Triglycerides are components found in body fat, and fats from the foods you eat. Triglycerides show what you have recently eaten, and cholesterol shows what you have eaten over a long period. If you eat a fatty meal, it gets absorbed as triglycerides, so in the first few days after eating a fatty meal you will have high levels of triglycerides in your blood. The liver then packages these triglycerides as fats in your adipose tissue, and turns some of it into cholesterol. This leads to high cholesterol levels in the blood for a few days to weeks after eating a fatty meal. Like cholesterol, you need some triglycerides to keep the body healthy, but increased levels can cause health problems.
Therapeutic Lifestyle Changes to Lower LDL (Low) Cholesterol Levels
Therapeutic lifestyle changes to lower LDL cholesterol can help lower and maintain levels naturally. This may involve:
- Losing weight
- Eating a heart healthy diet low in saturated fat and cholesterol, for example, the Mediterranean Diet.
- Eating a healthy diet low in triglycerides and sugar.
What do HDL and LDL mean?
LDL and HDL are the two main types of cholesterol (blood fats, or lipids) that make up your total cholesterol.
- HDL (high-density lipoproteins), or “good” cholesterol, may protect the body against narrowing blood vessels
- LDL (low-density lipoproteins), or “bad” cholesterol, may make arterial narrowing worse
There is a third type of cholesterol called VLDL (very-low-density lipoproteins), which is another type of “bad” cholesterol produced in the liver, and contains a high amount of triglycerides.
Why is HDL the good cholesterol and LDL the bad?
Your total cholesterol is the sum of the fats in your blood, which includes the LDL and HDL cholesterol. This number can give you an indication of your risk factors for developing cardiovascular disease, coronary artery disease, vascular disease, or stroke.
More importantly, the amounts of each type of cholesterol are a better predictor of risk for disease than the total amount. Doctors and other health care professionals consider LDL cholesterol the “bad” cholesterol. Increased numbers of LDL cholesterol indicate more risk for blocked arteries and health problems.

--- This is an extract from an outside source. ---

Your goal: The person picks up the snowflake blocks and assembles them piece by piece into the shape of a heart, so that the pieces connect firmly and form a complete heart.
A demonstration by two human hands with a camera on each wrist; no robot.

Doctors consider HDL cholesterol the “good” cholesterol, and they interpret its levels in the opposite manner of LDL. The higher your HDL cholesterol numbers, the lower your risk is for heart disease, vascular disease, and stroke. HDL cholesterol also may have a protective effect on the blood vessels, and a high level of HDL in your body may keep cardiovascular disease from developing.
Triglycerides also are part of a cholesterol profile, and these numbers are more indicative of the amount of fats you have eaten recently. High triglyceride levels greatly increase your risk for developing coronary artery disease, vascular disease, and stroke.
Chart of normal HDL and LDL cholesterol numbers and ratios
Chart of LDL and HDL Cholesterol Numbers and What They Mean
Chart courtesy of the National Institutes of Health.
What causes high levels of LDL cholesterol?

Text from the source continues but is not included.